Connecticut is full of people who add bright stitches to the state’s fabric. Mervin Whipple, 81, of Killingly, who died April 17, was one.
A third-generation gravedigger who oversaw eight cemeteries, he created the character “Mr. Christmas” and for decades welcomed thousands to his spectacular Christmas display.
Created in memory of his stepson, killed in a work accident, the display eventually included more than 100,000 lights, hundreds of animated figures and the red-jacketed Mr. Whipple, who shook the hand of every visitor (there were more than 50,000 annually). After 35 years, he closed the display Jan. 1, 2003.
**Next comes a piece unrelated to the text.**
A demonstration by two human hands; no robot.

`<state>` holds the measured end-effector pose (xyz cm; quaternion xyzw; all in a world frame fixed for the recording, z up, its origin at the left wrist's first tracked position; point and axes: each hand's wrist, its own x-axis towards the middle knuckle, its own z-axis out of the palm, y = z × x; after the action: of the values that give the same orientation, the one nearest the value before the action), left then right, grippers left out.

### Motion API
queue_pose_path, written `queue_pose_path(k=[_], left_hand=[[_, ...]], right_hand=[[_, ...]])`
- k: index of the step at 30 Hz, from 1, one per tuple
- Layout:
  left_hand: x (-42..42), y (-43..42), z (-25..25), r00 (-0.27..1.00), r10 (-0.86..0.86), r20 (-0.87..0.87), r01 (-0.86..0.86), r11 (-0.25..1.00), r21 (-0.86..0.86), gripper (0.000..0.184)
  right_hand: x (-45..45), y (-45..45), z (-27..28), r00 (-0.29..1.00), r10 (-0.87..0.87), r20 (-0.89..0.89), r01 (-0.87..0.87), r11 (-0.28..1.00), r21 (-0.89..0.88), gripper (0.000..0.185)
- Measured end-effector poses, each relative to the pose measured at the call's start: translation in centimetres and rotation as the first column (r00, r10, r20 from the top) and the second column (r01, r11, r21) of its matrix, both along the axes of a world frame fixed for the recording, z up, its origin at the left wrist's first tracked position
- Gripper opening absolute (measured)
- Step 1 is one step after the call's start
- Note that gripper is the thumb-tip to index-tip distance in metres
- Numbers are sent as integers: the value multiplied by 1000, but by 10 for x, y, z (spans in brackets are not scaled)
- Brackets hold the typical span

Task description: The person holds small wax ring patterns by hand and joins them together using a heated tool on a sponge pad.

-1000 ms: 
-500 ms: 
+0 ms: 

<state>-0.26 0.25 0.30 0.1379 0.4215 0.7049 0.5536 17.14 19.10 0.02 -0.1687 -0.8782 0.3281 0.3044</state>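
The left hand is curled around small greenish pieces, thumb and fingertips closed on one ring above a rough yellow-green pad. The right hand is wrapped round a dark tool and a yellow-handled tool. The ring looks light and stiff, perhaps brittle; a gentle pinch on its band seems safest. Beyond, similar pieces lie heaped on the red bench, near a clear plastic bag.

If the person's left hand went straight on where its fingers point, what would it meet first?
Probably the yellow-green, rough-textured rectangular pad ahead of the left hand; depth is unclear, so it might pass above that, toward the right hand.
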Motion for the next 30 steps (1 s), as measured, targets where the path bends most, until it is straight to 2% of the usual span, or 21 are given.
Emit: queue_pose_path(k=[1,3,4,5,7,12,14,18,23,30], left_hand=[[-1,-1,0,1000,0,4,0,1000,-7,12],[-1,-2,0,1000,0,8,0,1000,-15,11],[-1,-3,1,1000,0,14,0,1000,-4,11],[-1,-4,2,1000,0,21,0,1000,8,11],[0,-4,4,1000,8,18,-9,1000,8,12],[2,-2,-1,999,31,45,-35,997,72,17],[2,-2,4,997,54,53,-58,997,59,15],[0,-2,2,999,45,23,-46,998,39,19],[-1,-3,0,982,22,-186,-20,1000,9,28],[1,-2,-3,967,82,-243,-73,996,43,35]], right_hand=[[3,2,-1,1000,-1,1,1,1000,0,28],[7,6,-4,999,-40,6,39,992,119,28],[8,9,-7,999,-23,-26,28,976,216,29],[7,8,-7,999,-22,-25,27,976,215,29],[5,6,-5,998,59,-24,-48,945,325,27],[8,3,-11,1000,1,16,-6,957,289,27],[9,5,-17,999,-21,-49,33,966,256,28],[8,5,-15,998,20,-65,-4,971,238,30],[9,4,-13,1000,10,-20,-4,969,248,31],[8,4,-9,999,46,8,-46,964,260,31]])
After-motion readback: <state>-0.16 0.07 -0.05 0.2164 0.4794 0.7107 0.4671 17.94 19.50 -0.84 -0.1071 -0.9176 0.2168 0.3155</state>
A story-telling entrepreneur, Mr. Whipple talked of riding in a rodeo with Roy Rogers but settling down to the family trade in the house where he was born. A curious outcropping of his tombstone business was his becoming a justice of the peace and marrying couples in a chapel he built near his house.
Crowds going to Mr. Whipple’s festive property forced the town to make the streets one-way in the weeks before Christmas. His decorations brought him annual visits from reporters. He would happily retell his tale, explaining that he had to install extra power lines and pay thousands of dollars for electricity.
He dismissed the cost in a 2000 interview. “What the hell good is money?” he asked. “I’ve been in funeral work all my life. I’ve buried millionaires and I’ve buried paupers, and not one of them takes a cent with them.”